→ **Exercise details**
In the data below, find the line that contains "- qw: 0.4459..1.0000" and the line that contains "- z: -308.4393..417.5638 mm". Copy both, plus every line between them, exactly.
★ ★ ★
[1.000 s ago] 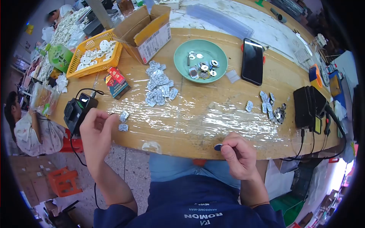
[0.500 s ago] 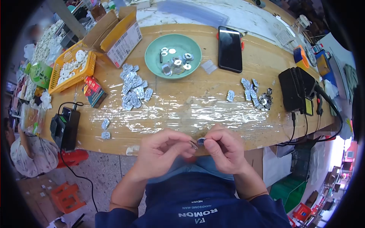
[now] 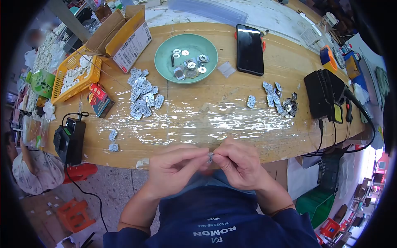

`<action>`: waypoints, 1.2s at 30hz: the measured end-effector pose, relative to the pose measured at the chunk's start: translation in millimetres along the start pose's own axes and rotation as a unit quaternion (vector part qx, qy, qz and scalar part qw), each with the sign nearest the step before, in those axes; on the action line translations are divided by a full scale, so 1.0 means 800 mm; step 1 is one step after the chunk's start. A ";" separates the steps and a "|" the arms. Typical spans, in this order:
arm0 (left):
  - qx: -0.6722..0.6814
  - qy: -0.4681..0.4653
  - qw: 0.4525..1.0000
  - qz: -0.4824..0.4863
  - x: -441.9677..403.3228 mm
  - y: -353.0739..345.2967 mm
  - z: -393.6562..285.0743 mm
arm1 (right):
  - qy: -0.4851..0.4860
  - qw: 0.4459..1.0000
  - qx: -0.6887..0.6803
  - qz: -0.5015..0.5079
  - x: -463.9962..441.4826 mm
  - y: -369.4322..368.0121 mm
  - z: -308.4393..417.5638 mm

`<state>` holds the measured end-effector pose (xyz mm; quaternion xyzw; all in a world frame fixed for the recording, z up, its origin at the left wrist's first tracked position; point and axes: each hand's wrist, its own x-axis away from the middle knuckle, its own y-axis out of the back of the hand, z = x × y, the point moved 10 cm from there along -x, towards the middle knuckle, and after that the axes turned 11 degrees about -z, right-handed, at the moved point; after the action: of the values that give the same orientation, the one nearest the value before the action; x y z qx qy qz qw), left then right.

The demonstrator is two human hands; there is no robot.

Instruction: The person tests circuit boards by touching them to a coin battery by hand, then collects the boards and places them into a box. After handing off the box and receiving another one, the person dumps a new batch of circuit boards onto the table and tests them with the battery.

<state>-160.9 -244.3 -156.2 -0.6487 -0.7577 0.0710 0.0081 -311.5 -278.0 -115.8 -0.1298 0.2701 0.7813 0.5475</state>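
While the two hands meet at the lower centre of the frame, all the action is at the fingertips: left hand [image 3: 171, 171] and right hand [image 3: 241, 164] both pinched nearly closed on a small part [image 3: 210, 156], just off the table's [image 3: 186, 134] near edge! One piece or two, I can't tell; fingers hide most of it. Looks like close two-handed fitting or handling, and the next move calls for a light, steady grip. Centre left, a heap of pieces [image 3: 142, 93]; upper centre, the green bowl [image 3: 160, 60]!

A speckled floor [image 3: 115, 190] lies below the brown table [image 3: 186, 103], an orange stool [image 3: 75, 213] at left (bright light [image 3: 360, 175] far right).
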 end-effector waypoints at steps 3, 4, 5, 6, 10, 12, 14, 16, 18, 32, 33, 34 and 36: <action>-0.002 -0.011 1.000 0.018 -0.002 -0.002 -0.004 | -0.006 1.000 -0.008 0.005 -0.001 0.001 0.000; -0.003 -0.011 1.000 0.019 -0.004 -0.002 -0.006 | -0.006 1.000 -0.008 0.004 0.000 0.003 0.001; -0.003 -0.020 0.999 0.038 -0.005 -0.007 -0.013 | -0.052 0.998 -0.036 0.003 0.002 0.004 -0.007; -0.004 -0.028 0.998 0.057 -0.006 -0.011 -0.017 | -0.098 0.993 -0.064 0.002 0.005 0.005 -0.016; -0.020 -0.047 0.995 0.081 -0.004 -0.011 -0.017 | -0.117 0.989 -0.085 0.033 0.006 0.002 -0.018; -0.020 -0.050 0.996 0.076 -0.004 -0.009 -0.018 | -0.103 0.989 -0.088 0.054 0.007 -0.002 -0.016; -0.031 -0.054 0.995 0.073 -0.003 -0.008 -0.018 | -0.108 0.989 -0.087 0.058 0.007 -0.003 -0.017; -0.043 -0.060 0.995 0.069 -0.002 -0.008 -0.019 | -0.111 0.988 -0.087 0.062 0.007 -0.004 -0.017; -0.048 -0.069 0.995 0.061 -0.002 -0.007 -0.022 | -0.098 0.990 -0.086 0.059 0.007 -0.004 -0.014; -0.035 -0.053 0.996 0.069 -0.005 -0.007 -0.019 | -0.090 0.990 -0.093 0.062 0.005 -0.003 -0.014; -0.032 -0.058 0.995 0.069 -0.005 -0.007 -0.020 | -0.085 0.990 -0.089 0.062 0.005 -0.002 -0.013; -0.032 -0.058 0.995 0.069 -0.005 -0.007 -0.020 | -0.084 0.990 -0.090 0.062 0.005 -0.002 -0.013; -0.025 -0.049 0.996 0.067 -0.005 -0.007 -0.020 | -0.082 0.991 -0.087 0.057 0.005 -0.002 -0.012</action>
<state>-163.9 -247.5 -139.6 -0.6934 -0.7139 0.0840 -0.0504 -312.7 -280.1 -126.2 -0.0967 0.1620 0.8398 0.5091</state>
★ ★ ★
→ **Answer section**
  - qw: 0.4459..1.0000
  - qx: -0.6887..0.6803
  - qz: -0.5015..0.5079
  - x: -463.9962..441.4826 mm
  - y: -369.4322..368.0121 mm
  - z: -308.4393..417.5638 mm

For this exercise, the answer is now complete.